古都の道場 西向き間借り

まとまったことをちゃんと書くために。(まとまってないこと:Twitter→@Picassophia)

而立を前にして

正月帰省からの帰路。本を読む気にもなれないし、ネットを見ていても嫌な気持ちになるので、電車に揺られながら眠る妻を片目に書く。

 

帰省すると、嫌でも過去を思い出すことになる。

過去というのは重い。どこまで行っても拭い去れない。過去というものは過ぎ去ってしまうとゼロになってしまう、完全に消えて無くなってしまう。にもかかわらず、それは現在において大きな力を持つ。なぜだろうか。それは過去であって過去ではないということになる。過ぎ去っているのに過ぎ去っていない。そういうものが過去と呼ばれている。

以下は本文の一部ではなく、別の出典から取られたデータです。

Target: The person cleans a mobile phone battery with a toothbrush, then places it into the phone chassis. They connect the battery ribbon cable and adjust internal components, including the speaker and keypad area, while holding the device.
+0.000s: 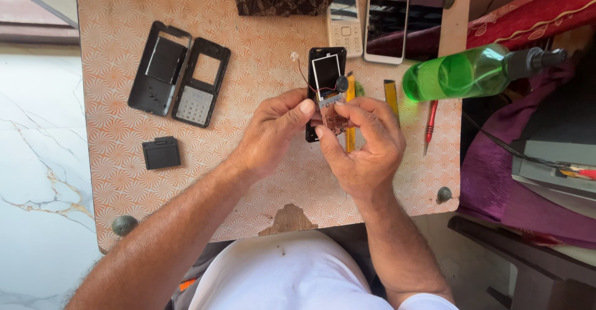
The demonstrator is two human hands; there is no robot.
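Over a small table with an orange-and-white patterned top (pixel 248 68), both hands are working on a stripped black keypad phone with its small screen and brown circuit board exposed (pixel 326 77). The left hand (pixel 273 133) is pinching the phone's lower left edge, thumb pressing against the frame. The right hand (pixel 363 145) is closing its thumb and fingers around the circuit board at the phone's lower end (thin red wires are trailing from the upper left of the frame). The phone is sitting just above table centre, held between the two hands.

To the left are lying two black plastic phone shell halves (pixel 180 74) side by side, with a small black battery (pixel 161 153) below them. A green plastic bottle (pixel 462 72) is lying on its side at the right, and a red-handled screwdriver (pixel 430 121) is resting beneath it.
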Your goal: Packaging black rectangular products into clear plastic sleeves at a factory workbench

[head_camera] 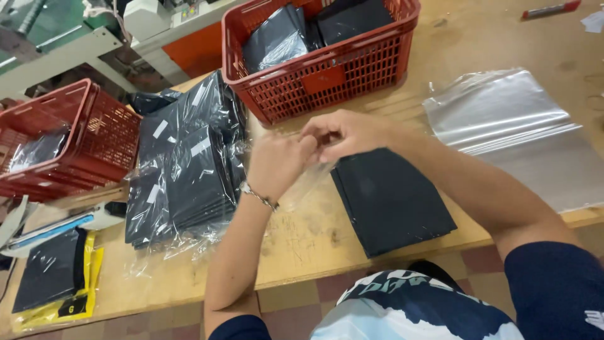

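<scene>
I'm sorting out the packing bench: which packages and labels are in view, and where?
Bagged dark garments: stack in clear bags with white label strips, left of the left hand.
Clear bags: flat pile, right.
Yellow-edged package: near left corner.
Red basket: holds dark packages, beyond the right hand.

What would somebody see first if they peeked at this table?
Probably the two hands, left hand and right hand, meeting mid-table and pinching a clear plastic bag beside a flat folded black garment. Next, the red plastic basket of dark bagged pieces at the back, and the stack of bagged black garments on the left.
</scene>
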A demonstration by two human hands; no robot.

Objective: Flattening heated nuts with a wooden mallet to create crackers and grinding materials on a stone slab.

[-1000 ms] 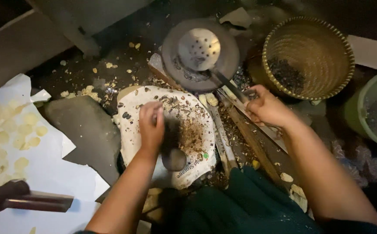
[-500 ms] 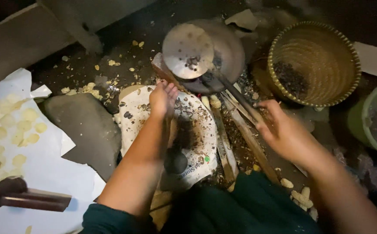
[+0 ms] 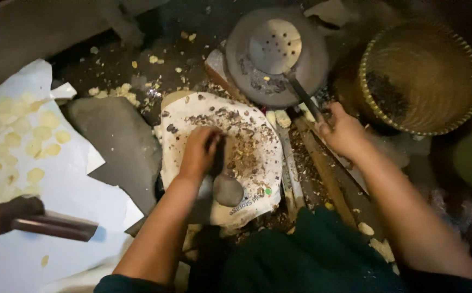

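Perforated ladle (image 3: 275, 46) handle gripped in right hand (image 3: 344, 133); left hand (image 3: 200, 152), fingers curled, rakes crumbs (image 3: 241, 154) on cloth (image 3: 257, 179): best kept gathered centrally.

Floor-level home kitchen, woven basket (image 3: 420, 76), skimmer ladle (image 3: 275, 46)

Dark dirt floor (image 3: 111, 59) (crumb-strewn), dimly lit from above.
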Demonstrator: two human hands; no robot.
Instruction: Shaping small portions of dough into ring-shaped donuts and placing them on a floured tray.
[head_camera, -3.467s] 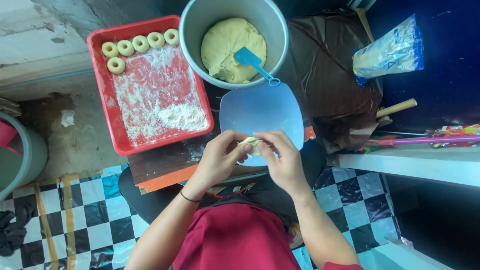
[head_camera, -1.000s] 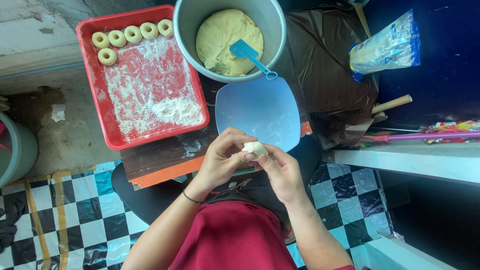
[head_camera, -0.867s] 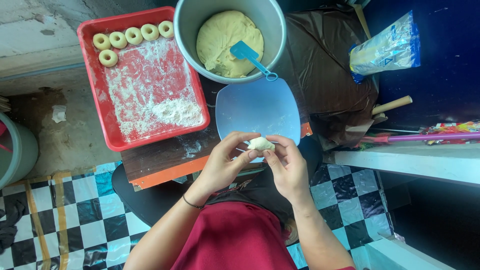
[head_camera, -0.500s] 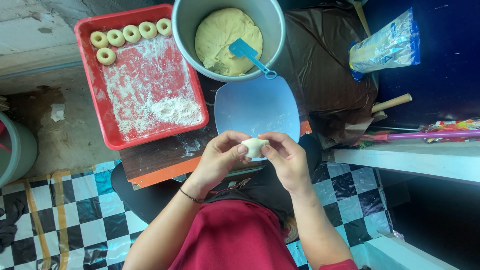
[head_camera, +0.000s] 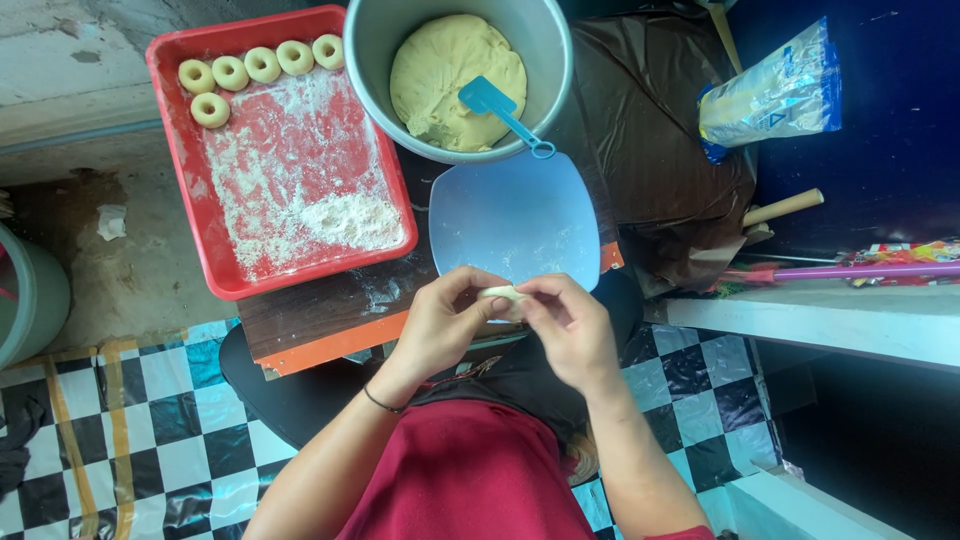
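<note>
Hands (head_camera: 510, 320) pinch dough piece (head_camera: 500, 297), mostly hidden by fingers (head_camera: 545, 295)

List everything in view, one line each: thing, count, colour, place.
dough piece: one, pale, pinched between both hands
dough rings: five, pale, far end of tray
tray: one, red, floured, left
bowl: one, grey metal, top centre
dough mass: one, yellow, in bowl
scraper: one, blue, on dough mass
plate: one, light blue, below bowl
bag: one, clear and blue, right
wooden handle: one, tan, right
left hand: one, on dough piece
right hand: one, on dough piece
</note>
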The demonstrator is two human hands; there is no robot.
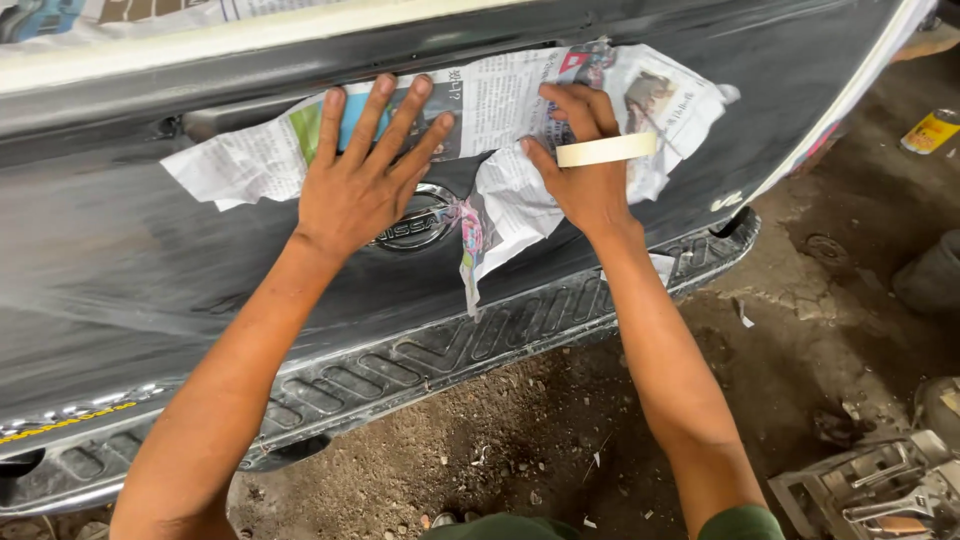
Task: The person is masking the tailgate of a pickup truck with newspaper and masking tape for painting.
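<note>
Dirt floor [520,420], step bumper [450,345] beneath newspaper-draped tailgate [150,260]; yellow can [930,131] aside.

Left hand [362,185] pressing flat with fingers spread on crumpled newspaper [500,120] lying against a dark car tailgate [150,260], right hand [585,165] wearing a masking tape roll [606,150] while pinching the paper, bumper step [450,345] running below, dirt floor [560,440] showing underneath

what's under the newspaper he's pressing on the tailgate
The newspaper lies on the dark tailgate. A handle end pokes out left and the round emblem shows below; the rest underneath is hidden.
</note>
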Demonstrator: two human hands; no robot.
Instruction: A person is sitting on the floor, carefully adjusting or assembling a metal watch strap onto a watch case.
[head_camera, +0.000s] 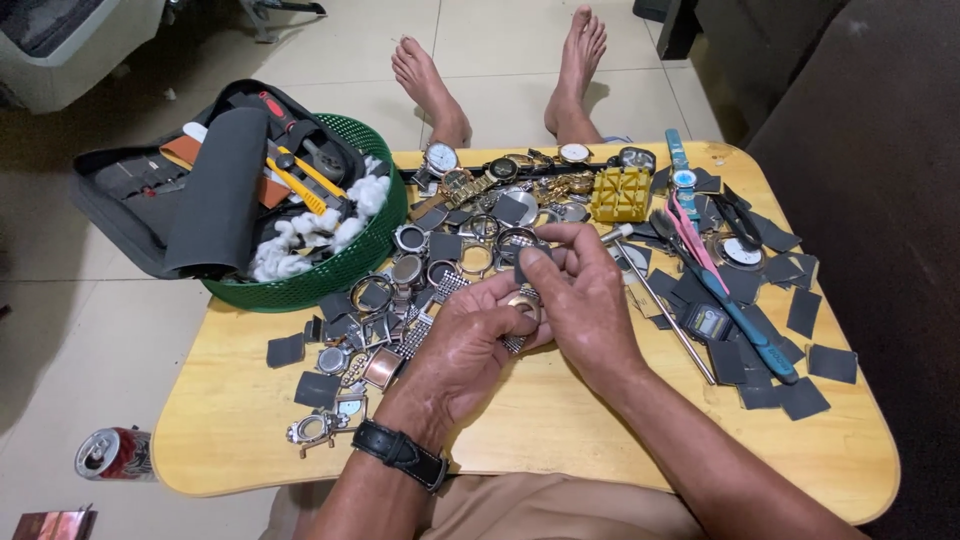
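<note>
While both hands meet above the middle of the low wooden table (560, 430), the left hand (470, 345) curls its fingers around a small round gold-rimmed watch case (521, 306), pinching it between thumb and fingertips. A black wristwatch (400, 452) is strapped on that wrist. The right hand (580, 300) closes over the same case from the other side, its thumb and forefinger nipping a small dark piece (522, 268) just above the case; what that piece is cannot be told.

Just beyond the fingertips lies a dense scatter of watch cases, rings and bracelet links (440, 270), with dark square pads mixed in. Farther out from the hands a row of whole watches (500, 168) lies along the table's far edge, beside a yellow block-shaped holder (620, 194). To the outside of the right hand lie a thin metal rod (668, 315), a pink tool (690, 240), a blue-handled tool (745, 320), a small digital watch module (708, 322) and more dark squares (800, 395). To the outside of the left hand, and farther away, a green plastic basket (350, 265) holds white cotton wads (320, 232), a yellow utility knife (300, 182) and a grey foam roll (220, 190), sitting on an open black tool case (120, 200). A drinks can (110, 453) lies on the tiled floor, past the table's corner on the left hand's side. Two bare feet (500, 75) rest beyond the far edge.
</note>
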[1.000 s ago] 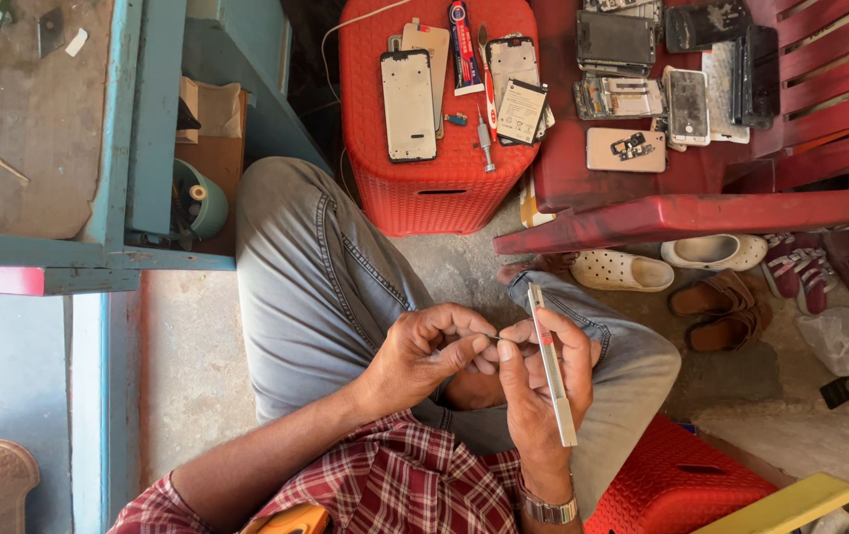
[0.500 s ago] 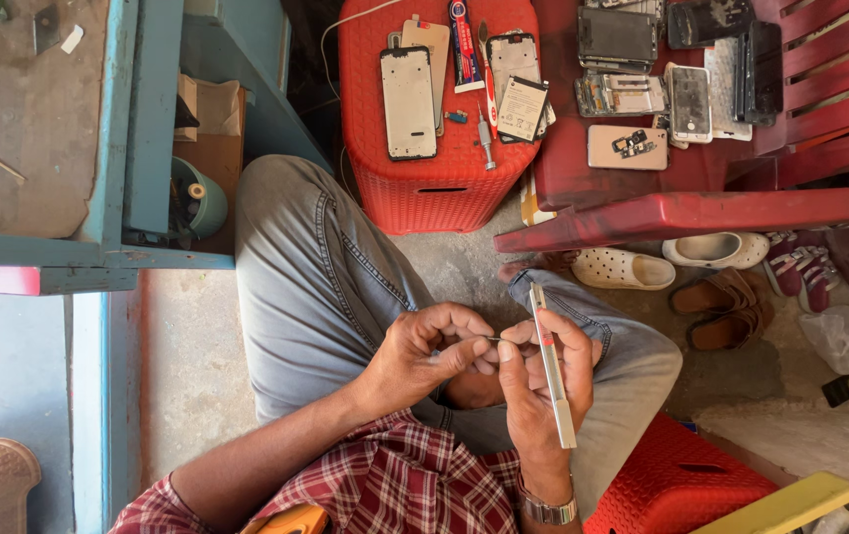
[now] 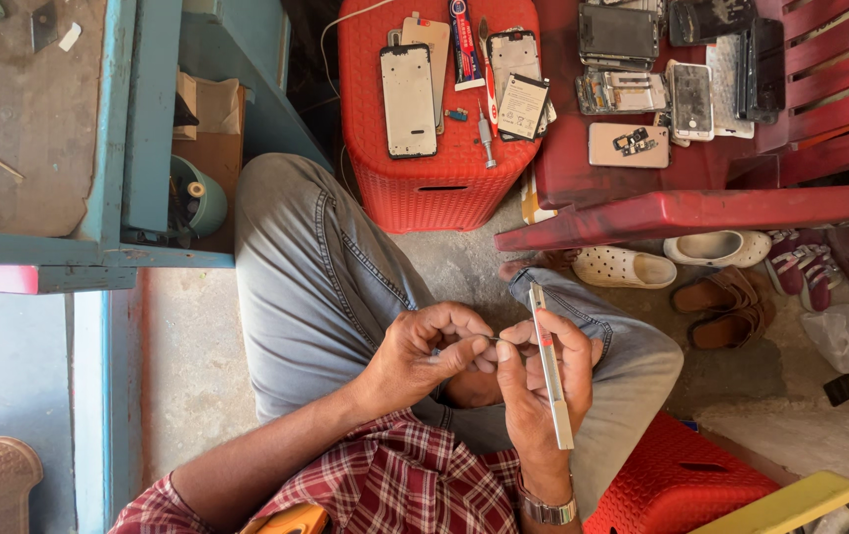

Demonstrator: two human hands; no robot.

輝かしい過去というものがあるとすれば、ほんの限られた思い出だけである。それ以外は無意識における抑圧の対象である。思い出したくない、触れられたくない、掘り返されたくないものである。しかしそれはどこまでも自分なのであり、現在にあって切り離すに切り離せない。過去と未来の非対称性を思う。

 

現状にあっては言うまでもないこととして、2024年は日本にとって最悪の幕開けだった。

能登半島の大地震が起きたとき、私は妻と神社の境内にいた。小吉のおみくじを引いた直後、喧しく周囲の携帯が鳴り響いて、まもなく境内も横揺れに包まれた。不気味な新年の幕開けだったと言ってよい。

翌日は妻の実家に挨拶に行って、同窓会に向かう妻を見送った後、実家ではしゃぐ姪甥に囲まれながら航空機事故の報道を目の当たりにした。ただただ、無念というほかない。

 

誇張なく暗い年明けである。今朝実家を出て同窓会を報告する妻と合流して、過去というものを重くのしかけられた。無論妻には何の非もない。むしろ、楽しく思い出を共有できない自分に、こじれた自分に、大いに問題があると言わなければならない。

どこかでそういうものと向き合わねばならない。そうでなければいつまでも大人になれないような気がする。小さなことにひっかかる小さな私が、まだ全然消えてくれそうにない。

 

神社の御籤を見ても、書店で暦を見ても、今年はなすべき仕事を淡々となして、悪気なくとも余計なことを言わずに誠実であるべきだと諭された。違いないと思う。今年はなすべき仕事をする。そして、なにより誠実であるべきである。学問的態度としても、仕事の態度としても、家庭でもプライベートでも、上辺ではない誠実さというものとよく向き合わねばならない。それが而立を前にした自己のあるべき姿を見てであるように思う。